05 agosto 2012

TURF di J. Ross e T. L. Edwards

Alla faccia del concetto di "commistione di generi"


Di solito si pensa ai fumetti, e vengono in mente due cose: sgargianti supereroi in costumi colorati o animali antropomorfi. Entrambe le categorie vengono etichettate come "roba da bambini". Al di là degli innumerevoli discorsi che si potrebbero fare su ciò, volevo segnalare un fumetto che NON è supereroistico e NON è "funny animals" (gli antropomorfi di cui sopra). Cos'è? Leggete voi:
New York, 1929. Le diverse gang della città cadono come tessere del domino, mentre la famiglia Dragonmir lotta per la supremazia assoluta e per risvegliare l’Antico, un gigantesco vampiro da tempo addormentato. Ma l’alleanza tra un duro e un alieno arriva a creare una precaria situazione di stallo. Dal talento visionario della star TV britannica Jonathan Ross, una storia magistralmente illustrata da Tommy Lee Edwards (The Invisibles, Marvel 1985).
Gangster, poliziotti corrotti, una giornalista rampante (io l'avrei fatta un po' più spregiudicata), vampiri (strigoli, vabbè), un alieno che stringe amicizia con un criminale che si redime, due fratelli che si fanno la pelle l'un l'altro, sangue, crudeltà, uccisioni, sparatorie anche con armi spaziali, folle inferocite.
Molto consigliato agli amanti del genere. Quale? Vampiresco, poliziesco, gangeristico, giornalistico, fantascientifico...

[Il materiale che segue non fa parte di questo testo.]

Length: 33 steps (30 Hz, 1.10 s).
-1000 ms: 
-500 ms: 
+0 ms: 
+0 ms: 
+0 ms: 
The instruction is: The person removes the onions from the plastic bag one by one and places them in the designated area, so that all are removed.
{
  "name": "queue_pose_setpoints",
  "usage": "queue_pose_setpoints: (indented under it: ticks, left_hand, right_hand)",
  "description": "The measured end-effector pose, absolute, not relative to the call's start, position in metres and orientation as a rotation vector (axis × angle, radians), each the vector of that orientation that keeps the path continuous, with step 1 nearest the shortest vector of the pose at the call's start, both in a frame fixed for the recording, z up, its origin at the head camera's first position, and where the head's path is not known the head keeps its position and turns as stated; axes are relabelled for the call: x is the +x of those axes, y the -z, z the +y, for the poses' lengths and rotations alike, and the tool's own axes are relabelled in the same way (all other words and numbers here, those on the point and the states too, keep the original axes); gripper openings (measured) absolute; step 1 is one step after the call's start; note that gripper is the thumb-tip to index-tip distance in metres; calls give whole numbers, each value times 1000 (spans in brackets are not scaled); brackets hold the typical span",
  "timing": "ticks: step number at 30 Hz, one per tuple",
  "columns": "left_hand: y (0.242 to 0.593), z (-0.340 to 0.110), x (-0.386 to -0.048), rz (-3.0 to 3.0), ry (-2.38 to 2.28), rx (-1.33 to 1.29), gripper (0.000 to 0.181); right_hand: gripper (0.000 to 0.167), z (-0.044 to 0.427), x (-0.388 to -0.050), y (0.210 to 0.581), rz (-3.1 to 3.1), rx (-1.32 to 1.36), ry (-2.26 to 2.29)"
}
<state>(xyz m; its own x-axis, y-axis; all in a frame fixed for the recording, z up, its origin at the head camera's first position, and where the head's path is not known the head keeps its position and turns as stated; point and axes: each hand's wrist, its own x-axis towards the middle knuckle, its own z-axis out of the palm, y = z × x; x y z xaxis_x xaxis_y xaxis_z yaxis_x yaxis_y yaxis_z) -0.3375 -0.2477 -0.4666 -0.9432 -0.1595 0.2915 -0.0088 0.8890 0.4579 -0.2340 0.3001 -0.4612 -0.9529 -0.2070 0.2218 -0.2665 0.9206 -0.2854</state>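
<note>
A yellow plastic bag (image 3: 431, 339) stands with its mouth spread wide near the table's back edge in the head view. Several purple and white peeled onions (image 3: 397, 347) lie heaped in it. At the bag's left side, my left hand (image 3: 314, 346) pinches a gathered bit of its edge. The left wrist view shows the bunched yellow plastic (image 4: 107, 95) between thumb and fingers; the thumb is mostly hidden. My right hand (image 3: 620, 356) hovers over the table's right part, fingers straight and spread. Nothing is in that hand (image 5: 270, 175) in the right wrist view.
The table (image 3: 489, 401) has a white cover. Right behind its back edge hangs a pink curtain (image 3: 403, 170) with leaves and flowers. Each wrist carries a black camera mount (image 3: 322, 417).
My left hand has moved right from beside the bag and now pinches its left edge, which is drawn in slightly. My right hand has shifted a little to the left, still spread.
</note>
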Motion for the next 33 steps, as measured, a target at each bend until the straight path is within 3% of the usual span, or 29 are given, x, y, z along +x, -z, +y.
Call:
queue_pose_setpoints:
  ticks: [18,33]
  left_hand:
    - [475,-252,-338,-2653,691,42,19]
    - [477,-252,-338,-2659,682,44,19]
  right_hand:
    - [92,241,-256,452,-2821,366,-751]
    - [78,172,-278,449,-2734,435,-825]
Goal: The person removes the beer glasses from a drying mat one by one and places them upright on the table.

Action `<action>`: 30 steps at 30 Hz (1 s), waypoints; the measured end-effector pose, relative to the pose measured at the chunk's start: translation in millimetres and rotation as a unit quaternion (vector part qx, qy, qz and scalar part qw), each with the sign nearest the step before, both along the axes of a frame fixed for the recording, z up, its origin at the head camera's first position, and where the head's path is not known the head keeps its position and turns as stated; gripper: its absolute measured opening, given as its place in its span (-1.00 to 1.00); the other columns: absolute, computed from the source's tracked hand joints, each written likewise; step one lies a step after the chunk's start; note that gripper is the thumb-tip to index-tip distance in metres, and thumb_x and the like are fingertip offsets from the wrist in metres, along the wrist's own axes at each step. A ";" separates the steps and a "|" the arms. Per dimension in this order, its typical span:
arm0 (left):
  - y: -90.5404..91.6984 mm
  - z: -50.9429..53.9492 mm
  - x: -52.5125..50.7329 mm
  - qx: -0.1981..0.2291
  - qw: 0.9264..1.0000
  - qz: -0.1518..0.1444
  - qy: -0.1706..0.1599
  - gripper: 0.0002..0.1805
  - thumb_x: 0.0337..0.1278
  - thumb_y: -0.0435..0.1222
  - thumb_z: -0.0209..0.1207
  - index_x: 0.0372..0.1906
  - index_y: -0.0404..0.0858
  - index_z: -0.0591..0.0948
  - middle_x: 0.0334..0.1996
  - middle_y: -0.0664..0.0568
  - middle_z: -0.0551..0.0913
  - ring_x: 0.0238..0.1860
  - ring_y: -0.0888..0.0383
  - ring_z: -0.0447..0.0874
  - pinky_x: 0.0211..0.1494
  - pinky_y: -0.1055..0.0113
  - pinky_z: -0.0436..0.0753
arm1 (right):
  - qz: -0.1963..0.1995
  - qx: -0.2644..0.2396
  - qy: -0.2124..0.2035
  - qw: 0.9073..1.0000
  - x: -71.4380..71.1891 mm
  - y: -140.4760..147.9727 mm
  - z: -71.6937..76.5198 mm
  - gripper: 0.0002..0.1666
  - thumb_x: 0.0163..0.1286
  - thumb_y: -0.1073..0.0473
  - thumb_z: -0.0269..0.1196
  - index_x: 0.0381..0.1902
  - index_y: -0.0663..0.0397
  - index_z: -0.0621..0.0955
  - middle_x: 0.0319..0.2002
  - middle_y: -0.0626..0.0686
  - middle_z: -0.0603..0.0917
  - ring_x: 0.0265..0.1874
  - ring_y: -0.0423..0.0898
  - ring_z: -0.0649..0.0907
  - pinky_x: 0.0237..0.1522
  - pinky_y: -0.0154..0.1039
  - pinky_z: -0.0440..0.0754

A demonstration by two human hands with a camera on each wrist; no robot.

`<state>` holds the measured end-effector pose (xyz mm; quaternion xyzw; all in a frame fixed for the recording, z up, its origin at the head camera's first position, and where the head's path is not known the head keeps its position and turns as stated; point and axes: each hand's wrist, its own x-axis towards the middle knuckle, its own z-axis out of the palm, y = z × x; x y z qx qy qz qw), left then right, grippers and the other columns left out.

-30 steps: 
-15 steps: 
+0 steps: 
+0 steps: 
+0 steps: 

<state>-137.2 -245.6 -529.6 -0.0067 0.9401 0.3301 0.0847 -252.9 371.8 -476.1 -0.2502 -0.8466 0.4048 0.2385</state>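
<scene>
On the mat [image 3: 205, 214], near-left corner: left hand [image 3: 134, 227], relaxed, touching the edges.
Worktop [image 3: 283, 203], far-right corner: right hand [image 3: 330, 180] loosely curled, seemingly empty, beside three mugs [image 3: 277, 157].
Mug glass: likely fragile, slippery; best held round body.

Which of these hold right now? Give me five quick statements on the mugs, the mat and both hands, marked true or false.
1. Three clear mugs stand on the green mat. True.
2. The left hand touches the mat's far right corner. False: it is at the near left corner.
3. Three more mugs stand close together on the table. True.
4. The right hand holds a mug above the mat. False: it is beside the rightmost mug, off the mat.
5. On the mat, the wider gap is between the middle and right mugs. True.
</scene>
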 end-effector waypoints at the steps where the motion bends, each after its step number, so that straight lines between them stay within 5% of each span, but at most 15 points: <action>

In un'epoca in cui si invoca l'originalità e ci si lamenta come essa non ci sia più ("Tutto ciò che c'è c'è già" cantava non a caso Caparezza in una delle sue prime canzoni), si sta andando sempre più programmaticamente verso il "mischione" dei generi. Quanto sopra ne è un lampante esempio, ben riuscito nel complesso, ma con qualche pecca qua e là (il combattimento conclusivo da film americano, per esempio), che si può tranquillamente perdonare. Il finale lascia aperte almeno un paio di soluzioni per un ipotetico seguito, mentre dispiace un po' che il tutto si sia risolto in una miniserie di cinque episodi: a mio giudizio c'era materiale per qualcosa di molto più lungo. Non abbastanza, però, per raggiungere un'on-going, da qui la scelta umile ed apprezzata di porre una fine prestabilita.